I am so happy that you shared this post.  

We are living in the 'last days' and while I cannot judge this child's story as true or false, what I can say is that as Christians we cannot get caught up in sensationalism, which is what I see occuring with this child's story.  

What you shared about dreams is SOOOOO true.   There are 'familiar' spirits who can easily influence a person's mind because they are familiar with a person's past and present and they use this information to misdirect a person's future.  

This is why the Word of God admonishes us with:

[I]"Beloved, believe not every spirit...try the spirits and see if they be of God." [/I]

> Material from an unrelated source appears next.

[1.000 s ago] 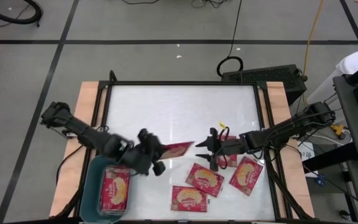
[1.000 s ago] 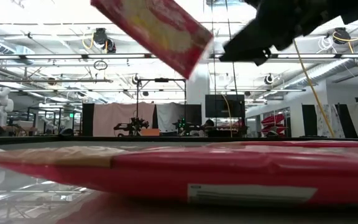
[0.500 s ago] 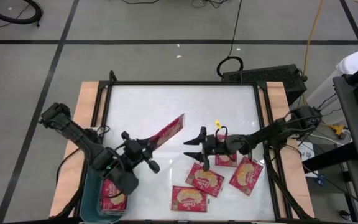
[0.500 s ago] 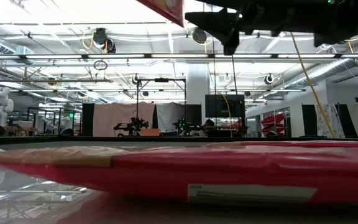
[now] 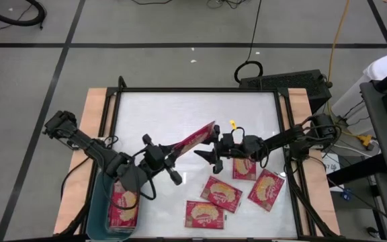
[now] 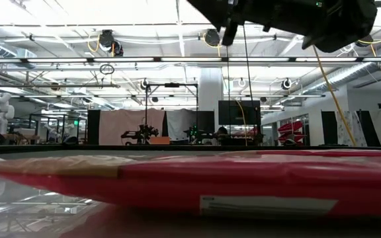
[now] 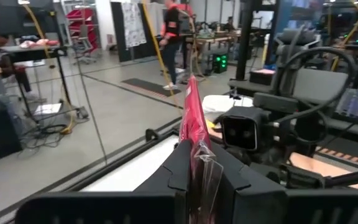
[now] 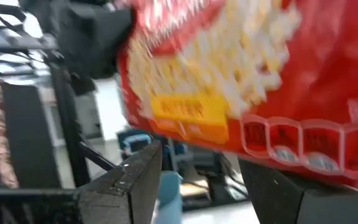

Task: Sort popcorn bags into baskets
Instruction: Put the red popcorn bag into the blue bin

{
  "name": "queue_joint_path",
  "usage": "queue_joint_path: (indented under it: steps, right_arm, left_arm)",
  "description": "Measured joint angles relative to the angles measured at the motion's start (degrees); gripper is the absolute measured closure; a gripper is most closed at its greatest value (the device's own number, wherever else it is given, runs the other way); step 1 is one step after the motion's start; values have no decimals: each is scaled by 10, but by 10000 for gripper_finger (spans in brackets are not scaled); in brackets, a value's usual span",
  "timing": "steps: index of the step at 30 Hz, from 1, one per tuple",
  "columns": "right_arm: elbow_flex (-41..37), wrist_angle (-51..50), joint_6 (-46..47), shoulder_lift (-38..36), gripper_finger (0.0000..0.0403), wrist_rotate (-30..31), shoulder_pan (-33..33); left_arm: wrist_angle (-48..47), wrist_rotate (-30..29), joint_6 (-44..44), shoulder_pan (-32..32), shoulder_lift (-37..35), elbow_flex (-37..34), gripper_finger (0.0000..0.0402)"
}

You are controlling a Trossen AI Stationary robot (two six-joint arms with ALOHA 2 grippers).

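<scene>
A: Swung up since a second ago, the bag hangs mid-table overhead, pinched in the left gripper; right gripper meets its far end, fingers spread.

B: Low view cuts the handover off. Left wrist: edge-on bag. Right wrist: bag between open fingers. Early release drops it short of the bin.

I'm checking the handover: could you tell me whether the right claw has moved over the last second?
Yes. The right claw has moved away from the table's right rail, toward the held popcorn bag.
</scene>
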Motion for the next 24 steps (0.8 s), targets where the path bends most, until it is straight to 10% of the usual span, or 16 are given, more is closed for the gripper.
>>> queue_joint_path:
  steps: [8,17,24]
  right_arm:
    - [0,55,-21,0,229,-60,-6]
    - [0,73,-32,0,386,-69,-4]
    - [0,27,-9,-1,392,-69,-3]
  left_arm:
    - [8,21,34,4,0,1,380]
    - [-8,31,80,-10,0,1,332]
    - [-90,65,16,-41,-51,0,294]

As exciting as it is to know that one has actually made personal and direct one on one contact with Jesus and was able to return from that 'realm' of life back to this one here on earth, we still have to 'keep' our heads, or as the Word says, 'Possess your souls', and make sure that it is truly of God and not a dream of deception. 

Again... I am not disputing this child's testimony, but I'm not giving it credibility as well.   We've had more than enough negative press in the media, let alone mis-guiding those who do not yet believe in Jesus.   I have to 'possess' my soul and see if this of God to give Him glory and not make a circus out of my witness for Him. 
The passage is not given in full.